Mental health and Covid-19: Supporting people to survive and heal

10 October 2021

Rosalynn and Soledad

Rosalynn and Soledad from Caritas Chosica.

The impact of coronavirus on people’s mental health has become increasingly evident since the pandemic began. Thanks to your support, volunteers in Peru have been trained in emotional and spiritual listening and support.

Rosalynn and Soledad, from our Church partner Caritas Chosica, explain how they have supported people to survive and heal.

“During the Covid-19 pandemic, we have witnessed an increase in negative emotions such as anxiety, depression and fear, which have affected people’s mental health. Social distancing prevents personal relationships and also generates uncertainty. There are fewer opportunities and places to chat, to express affection, or to provide each other with emotional support.

“However, in the face of this crisis, people are able to respond with resilience to overcome their adversity. We have organised ourselves in community kitchens, volunteered to get bags of groceries for families, and offered our time to listen and provide emotional support from home. All of these efforts have allowed many to emerge strengthened and renewed."

"We know women who, despite all of this adversity, have overcome, grown and discovered new horizons."

Rosalynn and Soledad, Caritas Chosica

Living through lockdown in Peru

Back in March 2020, Peru introduced one of the most severe lockdowns in Latin America.
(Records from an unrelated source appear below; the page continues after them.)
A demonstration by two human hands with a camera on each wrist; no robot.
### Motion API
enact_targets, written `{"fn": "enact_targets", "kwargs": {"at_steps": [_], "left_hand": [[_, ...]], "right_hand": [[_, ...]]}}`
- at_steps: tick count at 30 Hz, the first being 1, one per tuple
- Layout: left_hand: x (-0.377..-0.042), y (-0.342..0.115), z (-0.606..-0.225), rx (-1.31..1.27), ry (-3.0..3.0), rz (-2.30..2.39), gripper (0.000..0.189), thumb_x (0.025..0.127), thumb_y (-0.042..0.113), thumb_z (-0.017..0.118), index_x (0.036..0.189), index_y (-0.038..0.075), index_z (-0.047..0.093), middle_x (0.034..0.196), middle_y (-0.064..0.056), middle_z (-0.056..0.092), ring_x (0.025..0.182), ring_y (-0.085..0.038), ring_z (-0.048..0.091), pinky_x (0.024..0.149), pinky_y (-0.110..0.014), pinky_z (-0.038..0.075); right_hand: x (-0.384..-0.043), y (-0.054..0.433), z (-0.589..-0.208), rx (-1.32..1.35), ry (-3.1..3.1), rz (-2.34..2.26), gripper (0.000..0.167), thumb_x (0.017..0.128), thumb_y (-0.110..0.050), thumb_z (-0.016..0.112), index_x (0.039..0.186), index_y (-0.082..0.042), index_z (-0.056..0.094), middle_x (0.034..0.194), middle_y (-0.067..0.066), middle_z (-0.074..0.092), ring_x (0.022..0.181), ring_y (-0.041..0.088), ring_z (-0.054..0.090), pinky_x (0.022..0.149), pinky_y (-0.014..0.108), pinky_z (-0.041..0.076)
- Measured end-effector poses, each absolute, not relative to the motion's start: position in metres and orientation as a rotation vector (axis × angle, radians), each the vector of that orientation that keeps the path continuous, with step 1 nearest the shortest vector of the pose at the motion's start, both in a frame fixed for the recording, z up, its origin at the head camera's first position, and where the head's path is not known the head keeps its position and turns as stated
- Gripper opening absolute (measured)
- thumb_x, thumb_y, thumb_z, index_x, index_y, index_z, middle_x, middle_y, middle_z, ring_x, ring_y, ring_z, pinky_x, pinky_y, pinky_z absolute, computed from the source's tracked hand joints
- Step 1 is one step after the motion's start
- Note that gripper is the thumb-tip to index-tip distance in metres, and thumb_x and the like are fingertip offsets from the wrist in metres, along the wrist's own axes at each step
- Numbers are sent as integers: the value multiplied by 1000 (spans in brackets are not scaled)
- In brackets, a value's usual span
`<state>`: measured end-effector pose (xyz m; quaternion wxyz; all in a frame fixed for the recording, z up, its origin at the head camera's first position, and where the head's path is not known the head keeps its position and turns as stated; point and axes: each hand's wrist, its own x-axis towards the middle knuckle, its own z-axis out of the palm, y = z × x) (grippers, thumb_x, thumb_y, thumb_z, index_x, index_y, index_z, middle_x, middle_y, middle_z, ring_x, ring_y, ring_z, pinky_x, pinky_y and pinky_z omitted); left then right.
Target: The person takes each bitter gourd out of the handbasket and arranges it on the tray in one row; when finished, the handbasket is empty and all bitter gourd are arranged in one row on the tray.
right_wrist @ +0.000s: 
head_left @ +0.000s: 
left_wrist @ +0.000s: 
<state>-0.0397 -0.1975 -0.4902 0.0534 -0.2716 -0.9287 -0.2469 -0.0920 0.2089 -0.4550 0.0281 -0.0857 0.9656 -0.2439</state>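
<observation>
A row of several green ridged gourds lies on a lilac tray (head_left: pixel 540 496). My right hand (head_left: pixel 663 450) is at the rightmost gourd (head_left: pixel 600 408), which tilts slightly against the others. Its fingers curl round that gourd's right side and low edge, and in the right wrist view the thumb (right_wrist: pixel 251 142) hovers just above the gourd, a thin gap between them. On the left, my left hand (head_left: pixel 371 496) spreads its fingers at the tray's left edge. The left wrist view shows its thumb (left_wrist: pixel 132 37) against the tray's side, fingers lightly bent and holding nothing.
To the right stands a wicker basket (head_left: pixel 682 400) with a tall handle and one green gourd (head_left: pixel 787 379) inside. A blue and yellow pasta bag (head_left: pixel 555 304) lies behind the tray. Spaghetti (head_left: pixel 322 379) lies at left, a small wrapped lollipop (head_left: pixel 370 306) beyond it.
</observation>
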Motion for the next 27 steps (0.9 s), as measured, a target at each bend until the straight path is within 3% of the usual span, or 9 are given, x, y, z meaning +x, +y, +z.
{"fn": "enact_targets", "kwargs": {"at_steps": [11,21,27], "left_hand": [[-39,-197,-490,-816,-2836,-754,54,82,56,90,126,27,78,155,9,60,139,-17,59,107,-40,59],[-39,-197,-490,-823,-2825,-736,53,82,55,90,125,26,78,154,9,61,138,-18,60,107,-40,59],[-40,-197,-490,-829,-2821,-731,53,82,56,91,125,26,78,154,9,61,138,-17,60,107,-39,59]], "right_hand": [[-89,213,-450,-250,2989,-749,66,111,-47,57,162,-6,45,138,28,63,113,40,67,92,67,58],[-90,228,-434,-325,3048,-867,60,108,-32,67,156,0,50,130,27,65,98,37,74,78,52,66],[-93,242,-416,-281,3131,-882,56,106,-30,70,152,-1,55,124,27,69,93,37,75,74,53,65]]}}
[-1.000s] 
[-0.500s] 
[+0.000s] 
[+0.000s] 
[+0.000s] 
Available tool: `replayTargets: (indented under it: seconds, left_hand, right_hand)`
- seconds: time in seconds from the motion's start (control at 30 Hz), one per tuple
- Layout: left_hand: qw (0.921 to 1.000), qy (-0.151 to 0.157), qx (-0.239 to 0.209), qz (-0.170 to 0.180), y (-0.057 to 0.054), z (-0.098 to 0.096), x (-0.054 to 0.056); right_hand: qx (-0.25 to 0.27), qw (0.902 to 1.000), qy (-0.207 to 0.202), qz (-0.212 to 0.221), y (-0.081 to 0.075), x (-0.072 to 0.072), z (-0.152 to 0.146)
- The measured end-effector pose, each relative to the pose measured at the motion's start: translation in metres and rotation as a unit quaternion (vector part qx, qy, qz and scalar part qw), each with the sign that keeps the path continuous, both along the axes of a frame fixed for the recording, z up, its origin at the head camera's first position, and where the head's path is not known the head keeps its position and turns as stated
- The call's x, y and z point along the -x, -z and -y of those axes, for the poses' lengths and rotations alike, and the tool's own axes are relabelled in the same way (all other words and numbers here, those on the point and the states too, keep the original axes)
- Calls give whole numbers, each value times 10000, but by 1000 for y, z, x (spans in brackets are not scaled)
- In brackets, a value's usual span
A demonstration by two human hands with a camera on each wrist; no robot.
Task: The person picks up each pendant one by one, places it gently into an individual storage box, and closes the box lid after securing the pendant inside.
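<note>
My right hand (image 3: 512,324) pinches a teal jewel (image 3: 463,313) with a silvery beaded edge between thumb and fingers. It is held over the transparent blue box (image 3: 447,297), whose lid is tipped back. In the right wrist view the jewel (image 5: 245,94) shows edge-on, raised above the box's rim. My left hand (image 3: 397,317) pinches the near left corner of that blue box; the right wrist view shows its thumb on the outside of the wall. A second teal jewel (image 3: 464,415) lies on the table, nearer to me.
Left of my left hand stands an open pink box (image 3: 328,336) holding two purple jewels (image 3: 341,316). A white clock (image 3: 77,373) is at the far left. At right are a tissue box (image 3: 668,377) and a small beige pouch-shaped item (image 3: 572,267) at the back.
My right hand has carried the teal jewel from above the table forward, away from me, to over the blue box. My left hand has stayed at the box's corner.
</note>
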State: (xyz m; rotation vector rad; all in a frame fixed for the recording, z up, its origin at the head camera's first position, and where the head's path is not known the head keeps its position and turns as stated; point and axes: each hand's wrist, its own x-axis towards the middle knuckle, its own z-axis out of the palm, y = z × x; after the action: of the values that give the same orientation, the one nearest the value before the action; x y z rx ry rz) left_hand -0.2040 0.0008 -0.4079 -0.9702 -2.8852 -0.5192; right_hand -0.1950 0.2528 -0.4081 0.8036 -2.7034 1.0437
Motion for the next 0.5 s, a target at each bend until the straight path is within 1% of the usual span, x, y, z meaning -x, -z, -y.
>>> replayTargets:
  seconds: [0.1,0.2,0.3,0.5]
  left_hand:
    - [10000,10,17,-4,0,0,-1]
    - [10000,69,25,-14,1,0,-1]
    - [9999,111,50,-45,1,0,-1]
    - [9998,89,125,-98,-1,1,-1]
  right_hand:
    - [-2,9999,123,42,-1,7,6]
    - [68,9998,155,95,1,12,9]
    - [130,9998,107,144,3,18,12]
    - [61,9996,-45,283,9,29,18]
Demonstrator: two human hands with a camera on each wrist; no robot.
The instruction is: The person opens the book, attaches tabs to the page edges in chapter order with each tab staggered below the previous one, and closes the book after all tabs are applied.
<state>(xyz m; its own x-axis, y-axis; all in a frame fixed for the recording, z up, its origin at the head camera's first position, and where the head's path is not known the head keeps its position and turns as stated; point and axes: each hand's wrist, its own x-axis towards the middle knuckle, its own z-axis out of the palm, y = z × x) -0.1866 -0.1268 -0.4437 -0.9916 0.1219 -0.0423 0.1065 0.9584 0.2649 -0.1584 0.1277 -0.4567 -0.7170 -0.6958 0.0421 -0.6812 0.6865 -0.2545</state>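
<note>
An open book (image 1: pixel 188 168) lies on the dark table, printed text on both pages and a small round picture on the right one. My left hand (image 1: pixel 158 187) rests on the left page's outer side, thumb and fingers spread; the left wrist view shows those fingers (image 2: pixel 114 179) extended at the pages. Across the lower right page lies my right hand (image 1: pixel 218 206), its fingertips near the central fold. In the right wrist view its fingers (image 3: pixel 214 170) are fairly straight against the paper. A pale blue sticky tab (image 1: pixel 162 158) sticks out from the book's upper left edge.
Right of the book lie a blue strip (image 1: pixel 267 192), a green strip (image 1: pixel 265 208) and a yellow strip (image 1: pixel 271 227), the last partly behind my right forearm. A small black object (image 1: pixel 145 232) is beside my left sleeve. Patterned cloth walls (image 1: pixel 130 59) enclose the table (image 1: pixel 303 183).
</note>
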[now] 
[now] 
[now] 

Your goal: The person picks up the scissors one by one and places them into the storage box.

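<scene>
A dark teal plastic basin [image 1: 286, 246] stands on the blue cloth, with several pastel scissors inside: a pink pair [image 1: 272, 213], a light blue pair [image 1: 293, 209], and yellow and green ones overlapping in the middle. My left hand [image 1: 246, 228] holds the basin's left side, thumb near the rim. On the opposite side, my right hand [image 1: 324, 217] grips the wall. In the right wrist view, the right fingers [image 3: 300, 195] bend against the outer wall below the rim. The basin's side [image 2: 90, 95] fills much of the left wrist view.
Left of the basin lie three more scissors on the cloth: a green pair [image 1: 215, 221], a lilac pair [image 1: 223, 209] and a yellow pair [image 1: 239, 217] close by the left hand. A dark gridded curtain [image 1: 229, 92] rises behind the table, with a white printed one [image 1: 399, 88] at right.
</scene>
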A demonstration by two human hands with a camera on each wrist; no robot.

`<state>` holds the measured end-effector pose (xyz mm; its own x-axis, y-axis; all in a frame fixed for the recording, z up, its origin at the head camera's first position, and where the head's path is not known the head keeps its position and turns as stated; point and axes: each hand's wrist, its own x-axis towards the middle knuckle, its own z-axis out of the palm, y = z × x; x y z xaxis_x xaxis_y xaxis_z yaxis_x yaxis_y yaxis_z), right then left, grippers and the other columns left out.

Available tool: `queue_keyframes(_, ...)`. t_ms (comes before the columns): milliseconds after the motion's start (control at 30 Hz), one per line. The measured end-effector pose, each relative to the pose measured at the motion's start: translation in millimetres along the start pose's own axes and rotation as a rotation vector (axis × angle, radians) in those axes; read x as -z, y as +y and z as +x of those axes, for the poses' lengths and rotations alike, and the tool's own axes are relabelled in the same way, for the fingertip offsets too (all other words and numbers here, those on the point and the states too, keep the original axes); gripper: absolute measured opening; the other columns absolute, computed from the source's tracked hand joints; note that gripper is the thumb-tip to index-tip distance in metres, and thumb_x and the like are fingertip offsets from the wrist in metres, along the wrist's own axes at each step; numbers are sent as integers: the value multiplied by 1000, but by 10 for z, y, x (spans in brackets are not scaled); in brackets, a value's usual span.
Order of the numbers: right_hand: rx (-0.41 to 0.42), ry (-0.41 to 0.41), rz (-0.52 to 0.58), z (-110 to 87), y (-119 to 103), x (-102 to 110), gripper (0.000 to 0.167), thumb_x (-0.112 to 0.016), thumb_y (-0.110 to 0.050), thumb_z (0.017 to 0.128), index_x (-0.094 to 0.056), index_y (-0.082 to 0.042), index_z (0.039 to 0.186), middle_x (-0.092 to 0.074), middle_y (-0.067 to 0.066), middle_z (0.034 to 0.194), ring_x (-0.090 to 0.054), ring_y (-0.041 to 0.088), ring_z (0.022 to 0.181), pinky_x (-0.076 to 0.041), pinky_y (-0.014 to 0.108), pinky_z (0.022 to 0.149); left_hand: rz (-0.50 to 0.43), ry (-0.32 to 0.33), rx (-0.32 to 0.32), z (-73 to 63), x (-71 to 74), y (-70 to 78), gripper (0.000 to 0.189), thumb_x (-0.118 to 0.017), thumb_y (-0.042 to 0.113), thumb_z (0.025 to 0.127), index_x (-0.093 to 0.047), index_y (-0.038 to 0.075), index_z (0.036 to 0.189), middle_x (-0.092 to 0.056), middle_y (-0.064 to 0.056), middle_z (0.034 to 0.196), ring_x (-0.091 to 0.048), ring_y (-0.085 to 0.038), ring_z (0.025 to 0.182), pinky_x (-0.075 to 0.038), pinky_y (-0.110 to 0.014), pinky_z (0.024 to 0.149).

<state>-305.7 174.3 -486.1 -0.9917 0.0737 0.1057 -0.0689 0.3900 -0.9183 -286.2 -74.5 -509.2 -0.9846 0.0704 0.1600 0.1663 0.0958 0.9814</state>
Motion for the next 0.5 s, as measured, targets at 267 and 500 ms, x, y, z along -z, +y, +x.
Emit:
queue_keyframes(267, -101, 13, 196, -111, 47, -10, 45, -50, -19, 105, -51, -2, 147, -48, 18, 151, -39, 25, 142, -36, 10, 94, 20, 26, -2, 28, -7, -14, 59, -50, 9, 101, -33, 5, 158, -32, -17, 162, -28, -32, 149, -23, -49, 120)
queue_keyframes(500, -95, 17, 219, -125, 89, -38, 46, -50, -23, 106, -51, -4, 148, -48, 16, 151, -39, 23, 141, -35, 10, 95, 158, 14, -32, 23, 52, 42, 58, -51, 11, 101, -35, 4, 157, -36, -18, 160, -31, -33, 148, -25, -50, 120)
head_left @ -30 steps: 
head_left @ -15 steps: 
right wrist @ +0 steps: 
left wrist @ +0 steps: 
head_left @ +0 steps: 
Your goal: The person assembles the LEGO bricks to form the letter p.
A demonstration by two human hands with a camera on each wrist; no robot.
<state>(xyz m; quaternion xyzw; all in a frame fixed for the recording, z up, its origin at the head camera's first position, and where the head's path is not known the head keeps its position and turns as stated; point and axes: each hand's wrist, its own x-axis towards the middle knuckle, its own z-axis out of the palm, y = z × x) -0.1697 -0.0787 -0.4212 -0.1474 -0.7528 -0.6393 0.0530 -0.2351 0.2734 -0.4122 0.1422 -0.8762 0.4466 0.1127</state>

There are still restrictions on movement, and most children have yet to return to school after nearly two years.

Rosalynn and Soledad told us more about the effect that coronavirus and lockdowns have had on local people, particularly women.

“We have learned to see people from their potential, recognising their personal resources and discovering their mission in this world and in this time. We know women who, despite all of this adversity, have overcome, grown and discovered new horizons. They transform their pain, maintain their capacity to love, to fight and to face reality, learning to live in it."

In total, 24 volunteers have been trained in emotional and spiritual listening and support. They have made telephone calls to different people who requested this support for various reasons - including grief, loss of work, family relationships, stress and anxiety.

Donate to our Coronavirus Appeal

You are helping people to rebuild from coronavirus

Throughout the pandemic, you have also helped Caritas Chosica to provide meals to local families who were ill with Covid-19 or who had lost their jobs, and helped people to buy the medicine they need. This included Venezuelan migrants in Peru, who faced the additional challenge of having no family around them to help out.

Coronavirus is a crisis that affects us all. But it continues to affect the most vulnerable communities the most. Our local experts are working round the clock to respond to the developing needs of the communities we work with around the world - thanks to your support.